Assignment: For every line in the material below that holds "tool", report the line.

*** Material supplied ***

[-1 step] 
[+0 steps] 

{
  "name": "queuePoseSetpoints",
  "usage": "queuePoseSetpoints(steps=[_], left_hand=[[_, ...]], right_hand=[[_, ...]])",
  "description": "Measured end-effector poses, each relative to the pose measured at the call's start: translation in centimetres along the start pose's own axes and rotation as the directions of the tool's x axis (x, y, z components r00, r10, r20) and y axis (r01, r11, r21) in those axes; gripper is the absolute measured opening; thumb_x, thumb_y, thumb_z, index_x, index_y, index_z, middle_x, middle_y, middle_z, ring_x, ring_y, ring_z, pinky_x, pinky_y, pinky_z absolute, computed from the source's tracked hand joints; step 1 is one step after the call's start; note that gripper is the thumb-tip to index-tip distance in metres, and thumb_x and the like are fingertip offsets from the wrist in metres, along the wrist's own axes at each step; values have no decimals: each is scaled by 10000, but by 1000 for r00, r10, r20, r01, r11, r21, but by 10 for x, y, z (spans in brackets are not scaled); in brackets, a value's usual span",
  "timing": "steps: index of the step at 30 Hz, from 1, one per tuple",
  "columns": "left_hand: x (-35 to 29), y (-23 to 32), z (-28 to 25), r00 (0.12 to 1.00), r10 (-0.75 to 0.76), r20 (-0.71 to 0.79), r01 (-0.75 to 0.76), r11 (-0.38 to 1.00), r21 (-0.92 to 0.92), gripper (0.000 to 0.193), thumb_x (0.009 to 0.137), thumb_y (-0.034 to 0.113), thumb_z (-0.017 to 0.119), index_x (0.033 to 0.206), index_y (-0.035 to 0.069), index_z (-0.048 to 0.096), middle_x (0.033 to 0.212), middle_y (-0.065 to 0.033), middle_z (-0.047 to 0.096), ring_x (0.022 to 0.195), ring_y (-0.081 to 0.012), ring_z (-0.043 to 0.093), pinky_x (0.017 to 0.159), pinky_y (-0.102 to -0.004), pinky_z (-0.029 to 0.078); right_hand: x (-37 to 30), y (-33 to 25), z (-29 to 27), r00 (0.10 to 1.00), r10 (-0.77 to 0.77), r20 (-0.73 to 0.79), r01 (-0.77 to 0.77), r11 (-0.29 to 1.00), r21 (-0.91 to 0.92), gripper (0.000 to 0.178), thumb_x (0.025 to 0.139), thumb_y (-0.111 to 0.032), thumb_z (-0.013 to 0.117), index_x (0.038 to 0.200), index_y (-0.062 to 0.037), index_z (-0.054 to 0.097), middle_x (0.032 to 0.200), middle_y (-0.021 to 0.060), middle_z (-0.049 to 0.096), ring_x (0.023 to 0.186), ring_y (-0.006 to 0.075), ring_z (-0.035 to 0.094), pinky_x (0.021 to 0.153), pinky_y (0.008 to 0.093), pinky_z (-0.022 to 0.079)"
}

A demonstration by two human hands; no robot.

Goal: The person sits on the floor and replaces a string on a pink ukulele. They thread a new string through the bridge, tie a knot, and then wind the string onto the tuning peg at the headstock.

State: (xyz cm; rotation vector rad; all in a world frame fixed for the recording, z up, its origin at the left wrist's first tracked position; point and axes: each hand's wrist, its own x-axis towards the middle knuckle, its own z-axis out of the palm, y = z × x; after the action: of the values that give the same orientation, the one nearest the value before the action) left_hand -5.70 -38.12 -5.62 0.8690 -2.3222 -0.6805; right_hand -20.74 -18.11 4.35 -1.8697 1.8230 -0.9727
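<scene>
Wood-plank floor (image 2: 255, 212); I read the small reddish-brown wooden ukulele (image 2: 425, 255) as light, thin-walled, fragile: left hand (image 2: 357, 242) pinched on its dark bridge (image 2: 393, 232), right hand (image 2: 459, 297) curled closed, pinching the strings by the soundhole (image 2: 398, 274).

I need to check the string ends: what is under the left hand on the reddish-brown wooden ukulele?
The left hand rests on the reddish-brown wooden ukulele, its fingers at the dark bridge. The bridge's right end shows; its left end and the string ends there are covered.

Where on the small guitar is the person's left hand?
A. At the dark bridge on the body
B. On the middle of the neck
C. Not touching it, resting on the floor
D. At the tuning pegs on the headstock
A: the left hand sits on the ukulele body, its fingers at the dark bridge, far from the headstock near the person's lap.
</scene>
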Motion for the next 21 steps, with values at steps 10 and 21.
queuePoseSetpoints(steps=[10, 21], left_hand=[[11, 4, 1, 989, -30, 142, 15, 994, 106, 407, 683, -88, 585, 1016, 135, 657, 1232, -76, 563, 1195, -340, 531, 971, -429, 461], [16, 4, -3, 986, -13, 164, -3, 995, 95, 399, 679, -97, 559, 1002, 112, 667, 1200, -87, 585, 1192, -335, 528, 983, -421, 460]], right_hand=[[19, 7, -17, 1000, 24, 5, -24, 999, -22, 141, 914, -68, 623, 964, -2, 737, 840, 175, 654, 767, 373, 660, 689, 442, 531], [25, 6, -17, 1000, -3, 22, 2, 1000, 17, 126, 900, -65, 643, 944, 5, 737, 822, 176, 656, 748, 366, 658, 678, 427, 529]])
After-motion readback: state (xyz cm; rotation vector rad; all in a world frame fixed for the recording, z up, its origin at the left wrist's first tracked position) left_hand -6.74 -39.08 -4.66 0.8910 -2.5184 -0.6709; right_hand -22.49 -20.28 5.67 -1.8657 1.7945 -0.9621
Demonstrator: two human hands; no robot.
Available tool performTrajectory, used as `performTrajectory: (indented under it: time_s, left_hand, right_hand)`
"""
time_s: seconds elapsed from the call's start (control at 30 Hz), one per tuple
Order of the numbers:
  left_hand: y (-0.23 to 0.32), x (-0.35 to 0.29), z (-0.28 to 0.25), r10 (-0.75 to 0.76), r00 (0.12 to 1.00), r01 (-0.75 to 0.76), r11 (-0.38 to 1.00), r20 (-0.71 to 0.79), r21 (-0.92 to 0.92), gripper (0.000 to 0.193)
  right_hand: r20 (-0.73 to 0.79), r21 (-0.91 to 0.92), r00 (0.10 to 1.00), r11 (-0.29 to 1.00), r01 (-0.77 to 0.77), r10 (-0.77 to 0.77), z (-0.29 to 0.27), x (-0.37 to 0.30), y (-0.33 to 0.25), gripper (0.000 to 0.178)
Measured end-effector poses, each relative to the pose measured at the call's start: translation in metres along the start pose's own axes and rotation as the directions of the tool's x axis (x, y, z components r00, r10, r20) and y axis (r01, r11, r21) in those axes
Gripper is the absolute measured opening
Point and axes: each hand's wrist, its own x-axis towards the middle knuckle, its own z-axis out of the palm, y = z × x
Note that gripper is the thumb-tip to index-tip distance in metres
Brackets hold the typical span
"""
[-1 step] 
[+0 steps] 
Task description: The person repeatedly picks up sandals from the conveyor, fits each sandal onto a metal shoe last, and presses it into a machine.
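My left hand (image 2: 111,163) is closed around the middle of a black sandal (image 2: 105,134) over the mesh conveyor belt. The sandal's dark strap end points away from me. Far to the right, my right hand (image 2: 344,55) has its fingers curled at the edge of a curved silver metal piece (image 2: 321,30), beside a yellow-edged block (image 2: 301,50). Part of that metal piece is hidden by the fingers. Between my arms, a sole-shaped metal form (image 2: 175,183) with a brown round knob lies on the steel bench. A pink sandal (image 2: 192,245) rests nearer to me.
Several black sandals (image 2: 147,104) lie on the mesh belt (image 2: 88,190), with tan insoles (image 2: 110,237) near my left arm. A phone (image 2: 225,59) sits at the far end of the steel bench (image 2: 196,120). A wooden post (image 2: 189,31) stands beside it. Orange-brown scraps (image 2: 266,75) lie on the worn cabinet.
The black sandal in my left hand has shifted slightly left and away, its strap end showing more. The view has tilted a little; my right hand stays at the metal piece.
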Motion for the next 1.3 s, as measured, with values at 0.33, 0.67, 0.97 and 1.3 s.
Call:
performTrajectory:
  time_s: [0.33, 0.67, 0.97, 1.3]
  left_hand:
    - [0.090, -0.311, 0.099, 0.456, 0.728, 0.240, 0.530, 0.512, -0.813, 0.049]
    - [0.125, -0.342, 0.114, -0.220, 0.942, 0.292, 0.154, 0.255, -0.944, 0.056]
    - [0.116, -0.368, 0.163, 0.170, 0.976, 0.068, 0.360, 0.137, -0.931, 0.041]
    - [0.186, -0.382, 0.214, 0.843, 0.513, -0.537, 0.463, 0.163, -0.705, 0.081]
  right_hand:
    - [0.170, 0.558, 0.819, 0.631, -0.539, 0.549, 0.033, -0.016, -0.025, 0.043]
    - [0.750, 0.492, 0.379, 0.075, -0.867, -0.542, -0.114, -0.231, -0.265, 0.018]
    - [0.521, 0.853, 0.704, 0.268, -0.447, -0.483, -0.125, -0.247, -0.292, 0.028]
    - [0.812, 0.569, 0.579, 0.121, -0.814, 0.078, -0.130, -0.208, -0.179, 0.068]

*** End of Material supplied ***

Answer for the task:
  "description": "Measured end-effector poses, each relative to the pose measured at the call's start: translation in centimetres along the start pose's own axes and rotation as the directions of the tool's x axis (x, y, z components r00, r10, r20) and y axis (r01, r11, r21) in those axes; gripper is the absolute measured opening; thumb_x, thumb_y, thumb_z, index_x, index_y, index_z, middle_x, middle_y, middle_z, ring_x, ring_y, ring_z, pinky_x, pinky_y, pinky_z absolute, computed from the source's tracked hand joints; step 1 is one step after the call's start; note that gripper is the thumb-tip to index-tip distance in metres, and thumb_x and the like are fingertip offsets from the wrist in metres, along the wrist's own axes at each step; values have no decimals: each is scaled by 10000, but by 1000 for r00, r10, r20, r01, r11, r21, but by 10 for x, y, z (spans in brackets are not scaled); in brackets, a value's usual span",
Available tool performTrajectory, used as `performTrajectory: (indented under it: time_s, left_hand, right_hand)`
Measured end-effector poses, each relative to the pose measured at the call's start: translation in metres along the start pose's own axes and rotation as the directions of the tool's x axis (x, y, z components r00, r10, r20) and y axis (r01, r11, r21) in those axes

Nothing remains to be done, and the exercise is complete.